THE TERROR OF THE COAST

“Great heavens! What is the meaning of this?”

Frank gave utterance to this startled exclamation just as the light of
the rising sun streamed into the room where he had been peacefully
sleeping.

A violent shake had aroused him.

Glancing up he observed half a dozen strange men in the cabin, and a
keen scrutiny showed him that they were a gang of ruffians of the vilest
stamp.

They were of different nationalities, were clad in rough garments, their
faces were darkened by the sun, and every one of them carried weapons in
their belts.

Frank sat bolt upright.

As he did so, the biggest man in the party pulled a huge navy revolver
from his belt, pointed it squarely at the inventor’s head, and cried in
the Mexican language:

“Stop, or I’ll fire!”

Frank was a good linguist and understood him.

The action confirmed his suspicions of these individuals who had entered
while all were sleeping.

In nowise frightened by the Mexican’s action or remark, the young
inventor coolly replied in Spanish:

“What do you want?”

“First, I want to know what this contrivance is?”

“A flying machine,” answered Frank.

An incredulous roar of laughter greeted this explanation, all the
strangers joining in.

Finally the big man subdued his mirth, and chuckled:

“A flying machine, eh?”

“Exactly,” was Frank’s emphatic reply.

“Do you mean to say it can fly?”

“Yes; of course; how else could we get it here?”

“I’ll make you prove your assertion presently.”

“Oh, I can easily do that,” said Frank. “What next?”

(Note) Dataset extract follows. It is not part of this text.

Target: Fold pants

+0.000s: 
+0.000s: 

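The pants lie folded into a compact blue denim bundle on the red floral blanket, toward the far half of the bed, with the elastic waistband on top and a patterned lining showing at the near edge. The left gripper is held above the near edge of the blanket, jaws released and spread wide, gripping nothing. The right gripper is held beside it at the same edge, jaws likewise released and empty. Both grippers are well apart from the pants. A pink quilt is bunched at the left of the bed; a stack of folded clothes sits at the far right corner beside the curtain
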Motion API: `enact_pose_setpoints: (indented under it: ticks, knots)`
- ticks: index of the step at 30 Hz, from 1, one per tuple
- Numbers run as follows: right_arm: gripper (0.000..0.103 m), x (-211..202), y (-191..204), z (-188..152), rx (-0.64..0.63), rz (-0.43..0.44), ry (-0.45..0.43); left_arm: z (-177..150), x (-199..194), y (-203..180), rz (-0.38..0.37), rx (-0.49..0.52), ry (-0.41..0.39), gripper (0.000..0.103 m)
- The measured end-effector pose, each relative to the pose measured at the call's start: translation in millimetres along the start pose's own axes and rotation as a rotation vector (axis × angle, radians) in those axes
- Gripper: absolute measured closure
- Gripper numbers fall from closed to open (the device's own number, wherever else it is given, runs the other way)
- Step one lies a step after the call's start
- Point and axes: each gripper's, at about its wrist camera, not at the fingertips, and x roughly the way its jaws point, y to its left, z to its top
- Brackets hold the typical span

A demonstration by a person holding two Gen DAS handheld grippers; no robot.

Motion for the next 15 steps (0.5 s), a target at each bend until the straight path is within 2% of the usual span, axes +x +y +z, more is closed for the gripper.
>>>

“Have you any valuables aboard here?”

“That depends upon what you consider valuable.”

“Money or jewelry.”

“We have a few hundred dollars,” admitted Frank, quickly, as he observed
his companions now awake.

“Oh, you have, eh? Where are they?”

“Why do you wish to know?”

“What an innocent you are, to be sure. Why, I want them.”

“You are thieves, then?”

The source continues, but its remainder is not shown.